Binti Summary and Analysis
Chapters 1-3 Summary
Binti lives on Earth in a distant future when interplanetary travel is common. She designs astrolabes, devices that store one’s personal history. Her work makes her a “harmonizer.” (Readers later learn this means that she has a gift for communication.) While praying, Binti powers up the transporter that will carry her luggage to the shuttle she’ll take to a launch port. She is the only dark-skinned person on the shuttle, and the other passengers give her disgusted looks. Binti’s people are the Himba, a sedentary group that live in their ancestral home in the desert—and never leave. Although Binti knows she has likely ruined her relationship with her family, she is leaving anyway, to become the first Himba to study at an interplanetary university—Oomza Uni.

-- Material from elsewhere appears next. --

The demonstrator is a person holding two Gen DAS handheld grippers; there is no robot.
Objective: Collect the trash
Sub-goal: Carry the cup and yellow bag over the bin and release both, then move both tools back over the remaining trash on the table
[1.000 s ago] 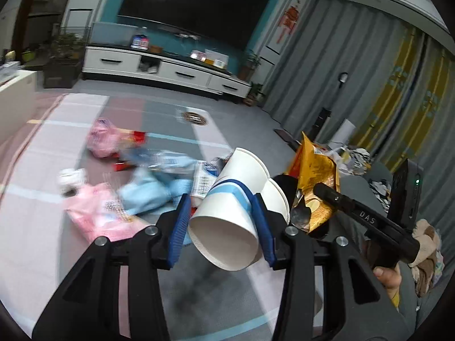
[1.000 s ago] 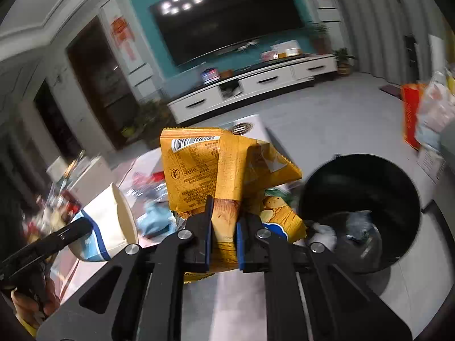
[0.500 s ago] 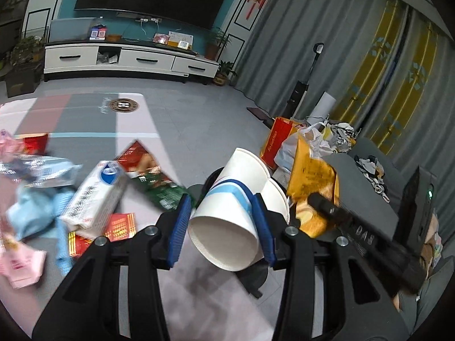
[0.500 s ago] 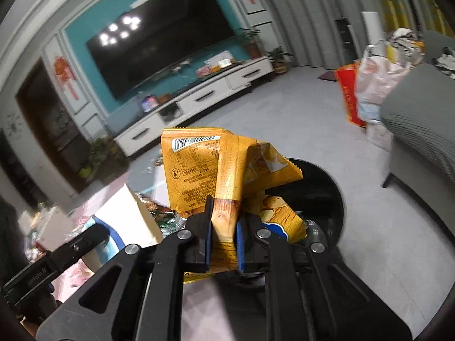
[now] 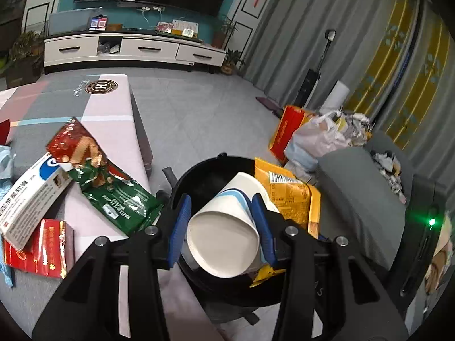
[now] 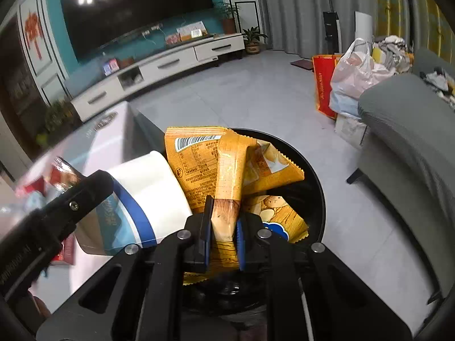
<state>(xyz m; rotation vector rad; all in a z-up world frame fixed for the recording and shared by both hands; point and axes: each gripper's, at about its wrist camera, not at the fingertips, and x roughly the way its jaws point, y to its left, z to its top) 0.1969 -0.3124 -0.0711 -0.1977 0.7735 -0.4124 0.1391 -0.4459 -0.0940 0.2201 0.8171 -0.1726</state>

In the launch port, Binti finds herself surrounded by light-skinned people called Khoush. Binti stands out because of her clothing, anklets, dark skin, and hair covered with a red clay called “otjize.” In the terminal, a travel security officer reads her astrolabe—a requirement before being able to travel. He congratulates Binti and tells her, “You are the pride of your people.” While Binti is standing in line for boarding, a Khoush woman tugs her hair and makes nasty comments. Binti ignores her and clutches a device called an “edan” in her pocket for comfort. The device is ancient, and its use has been forgotten. Binti boards a ship called the Third Fish. The ship is a giant creature similar to a shrimp, “with natural exoskeletons that could withstand the harshness of space.”
Chapters 1-3 Analysis
Binti narrates her story in the first person, limiting the reader’s viewpoint to what she experiences and chooses to divulge. In the opening lines, Binti reveals her close relationship with both technology and spirituality as she prays while starting her transport device, indicating that Binti accepts an overlap between prayer and science.
In Binti, Okorafor builds a world where the ancient and the contemporary, the mystical and the scientific can exist harmoniously. Binti’s people are an insular community that greatly values tradition yet makes the scientifically advanced “astrolabe.” They reflect Okorafor’s interest in the intersection between modernity and tradition.
The term “astrolabe” refers to a real instrument used to calculate the position of celestial bodies. The device can be traced back to the 6th century. In Binti, the astrolabe is a complex instrument that stores a person’s history.
Binti’s first interplanetary travel experience is fraught with the indignities of racism and feelings of alienation. As the only dark-skinned traveler in a sea of light-skinned travelers, she feels like an outsider. The sense of alienation, uncertainty and disdain she suffers because of her appearance and cultural background begin to develop the narrative’s major themes.